Provided data:
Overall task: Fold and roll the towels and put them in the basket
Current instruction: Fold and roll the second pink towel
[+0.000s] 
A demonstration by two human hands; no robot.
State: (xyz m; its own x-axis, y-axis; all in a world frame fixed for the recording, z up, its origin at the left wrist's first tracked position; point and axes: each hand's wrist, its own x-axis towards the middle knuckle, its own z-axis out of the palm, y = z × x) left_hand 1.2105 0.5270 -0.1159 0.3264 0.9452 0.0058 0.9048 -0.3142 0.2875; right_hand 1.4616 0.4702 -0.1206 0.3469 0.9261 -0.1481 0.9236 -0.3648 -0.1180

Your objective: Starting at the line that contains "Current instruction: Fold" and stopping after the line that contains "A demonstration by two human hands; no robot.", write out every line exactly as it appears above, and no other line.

Response area:
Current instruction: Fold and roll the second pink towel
[+0.000s] 
A demonstration by two human hands; no robot.

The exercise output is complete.